L'électrohypersensibilité peut être déclenchée par des fréquences électromagnétiques différentes d'un individu à l'autre.
L'électrohypersensibilité peut être déclenchée par des fréquences électromagnétiques différentes d'un individu à l'autre.

Voici ce que la chercheure en électrosmog ontarienne Magda Havas vient d'envoyer à l'éditeur en chef de La Presse André Pratte après avoir lu l'article Électrosensibilité : la science en terrain délicat :

Je crois que ceux qui ont mené certaines des études et ceux qui les ont passés en revue ont commis une série d’hypothèses erronées.

Une personne qui est « sensible » à un agent n’est pas toujours capable de « détecter la présence de cet agent ». Ainsi, les études qui ont demandé aux participants s’ils étaient ou non exposés à des champs électromagnétiques (CEM) n’ont pas été testé pour leur « électrosensibilité » (une réponse physiologique à un facteur de stress), mais plutôt leur capacité de « sentir la présence d’un facteur de stress ». Ces deux analyses ne sont pas la même chose.
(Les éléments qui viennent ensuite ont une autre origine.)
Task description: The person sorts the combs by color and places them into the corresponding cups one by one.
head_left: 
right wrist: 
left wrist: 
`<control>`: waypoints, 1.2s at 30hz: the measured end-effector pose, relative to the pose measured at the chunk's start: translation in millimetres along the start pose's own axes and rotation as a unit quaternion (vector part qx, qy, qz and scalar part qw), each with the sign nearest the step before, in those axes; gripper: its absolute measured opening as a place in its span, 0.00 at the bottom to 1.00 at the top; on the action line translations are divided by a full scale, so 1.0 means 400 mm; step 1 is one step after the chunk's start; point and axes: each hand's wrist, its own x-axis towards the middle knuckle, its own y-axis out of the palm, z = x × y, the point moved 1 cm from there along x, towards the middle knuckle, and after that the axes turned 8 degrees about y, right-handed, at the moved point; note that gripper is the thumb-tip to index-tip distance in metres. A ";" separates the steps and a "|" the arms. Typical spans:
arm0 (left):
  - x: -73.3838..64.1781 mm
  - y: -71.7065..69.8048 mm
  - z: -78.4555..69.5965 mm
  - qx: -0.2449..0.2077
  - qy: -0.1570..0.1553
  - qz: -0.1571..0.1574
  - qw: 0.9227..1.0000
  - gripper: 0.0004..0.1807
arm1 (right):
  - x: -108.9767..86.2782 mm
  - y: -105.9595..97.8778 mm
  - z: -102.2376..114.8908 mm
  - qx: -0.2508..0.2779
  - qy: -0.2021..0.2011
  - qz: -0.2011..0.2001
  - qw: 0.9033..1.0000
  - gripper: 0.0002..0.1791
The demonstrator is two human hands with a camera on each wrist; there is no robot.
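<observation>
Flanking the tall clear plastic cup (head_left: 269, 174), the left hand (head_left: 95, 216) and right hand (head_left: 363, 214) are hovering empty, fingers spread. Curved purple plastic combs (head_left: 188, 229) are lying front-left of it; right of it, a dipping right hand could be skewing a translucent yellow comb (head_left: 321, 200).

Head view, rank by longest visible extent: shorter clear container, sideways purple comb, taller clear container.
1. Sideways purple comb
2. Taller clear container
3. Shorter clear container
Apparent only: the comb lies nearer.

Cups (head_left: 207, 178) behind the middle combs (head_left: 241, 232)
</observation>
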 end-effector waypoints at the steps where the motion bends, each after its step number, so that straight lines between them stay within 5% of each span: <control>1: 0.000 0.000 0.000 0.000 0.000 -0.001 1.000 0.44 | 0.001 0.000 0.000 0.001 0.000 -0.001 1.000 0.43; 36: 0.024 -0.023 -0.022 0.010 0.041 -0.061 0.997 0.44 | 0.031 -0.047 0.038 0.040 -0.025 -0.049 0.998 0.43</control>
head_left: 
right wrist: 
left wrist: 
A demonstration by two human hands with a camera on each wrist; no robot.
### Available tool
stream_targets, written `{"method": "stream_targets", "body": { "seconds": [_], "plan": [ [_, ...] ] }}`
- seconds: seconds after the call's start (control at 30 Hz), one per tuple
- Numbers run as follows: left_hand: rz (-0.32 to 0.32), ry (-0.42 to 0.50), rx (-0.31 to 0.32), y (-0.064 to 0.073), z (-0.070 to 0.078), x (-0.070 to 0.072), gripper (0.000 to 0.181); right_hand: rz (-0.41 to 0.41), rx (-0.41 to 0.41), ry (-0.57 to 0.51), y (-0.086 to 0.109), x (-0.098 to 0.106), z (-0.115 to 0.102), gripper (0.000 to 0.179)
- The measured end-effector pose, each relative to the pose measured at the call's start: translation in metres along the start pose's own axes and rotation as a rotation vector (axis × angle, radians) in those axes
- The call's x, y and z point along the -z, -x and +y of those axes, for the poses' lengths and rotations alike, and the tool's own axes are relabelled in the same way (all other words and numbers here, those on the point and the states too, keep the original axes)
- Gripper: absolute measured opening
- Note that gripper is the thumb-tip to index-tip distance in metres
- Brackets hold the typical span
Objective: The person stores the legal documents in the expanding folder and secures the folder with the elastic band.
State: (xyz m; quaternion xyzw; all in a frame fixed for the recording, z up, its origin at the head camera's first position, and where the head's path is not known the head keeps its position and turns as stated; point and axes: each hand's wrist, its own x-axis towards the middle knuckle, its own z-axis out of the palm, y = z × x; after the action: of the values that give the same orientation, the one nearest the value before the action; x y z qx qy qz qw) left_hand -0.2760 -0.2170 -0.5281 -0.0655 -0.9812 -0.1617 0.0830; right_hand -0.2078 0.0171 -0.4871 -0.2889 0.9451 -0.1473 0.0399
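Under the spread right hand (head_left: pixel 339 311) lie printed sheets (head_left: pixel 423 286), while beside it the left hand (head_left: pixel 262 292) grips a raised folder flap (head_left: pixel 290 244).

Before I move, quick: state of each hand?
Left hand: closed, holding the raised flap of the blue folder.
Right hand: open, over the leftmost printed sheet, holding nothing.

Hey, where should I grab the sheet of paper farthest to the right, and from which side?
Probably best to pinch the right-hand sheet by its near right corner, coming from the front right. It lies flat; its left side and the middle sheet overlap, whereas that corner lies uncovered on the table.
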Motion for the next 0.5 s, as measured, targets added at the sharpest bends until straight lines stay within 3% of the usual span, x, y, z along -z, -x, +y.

Par exemple, les gens réagissent différemment aux rayonnements ultraviolets. Certains brûlent rapidement tandis que d’autres sont capables de tolérer des heures d’exposition sans brûler. Nous ne pouvons pas détecter si oui ou non nous sommes exposés aux rayons UV et nous sous-estimons souvent l’exposition les jours nuageux. C’est pourquoi nous recevons des rapports météorologiques nous donnant un indice UV de sorte que nous pouvons réduire notre exposition si nous brûlons facilement.

Moments et fréquences critiques
Une autre idée fausse est que la réponse aux fréquences électromagnétiques se produit instantanément, comme en allumant l'interrupteur d'une lampe. Dans mes recherches, j’ai remarqué que la réponse peut être immédiate ou retardée; de même, la récupération du corps à ce stress peut être immédiate ou retardée, une fois que l’exposition cesse. Ainsi, le moment de l’exposition dans le cadre de ce type d’études est critique. Supposer que tout le monde répond de la même façon aux CEM crée une conception expérimentale déficiente qui produit des résultats insignifiants.

Une troisième supposition erronée estime que les gens répondent à la même fréquence électromagnétique. Le Dr William Rea (Texas) a démontré en 1991 que cela est faux dans une étude à double insu où il a documenté des réponses précises et reproductibles à des fréquences spécifiques et non à toutes les parties du spectre électromagnétique. Sur les 100 personnes qui ont participé à son étude, 16 ont toujours réagi aux mêmes fréquences lorsqu’elles étaient exposées et n’ont jamais réagi à une exposition fictive.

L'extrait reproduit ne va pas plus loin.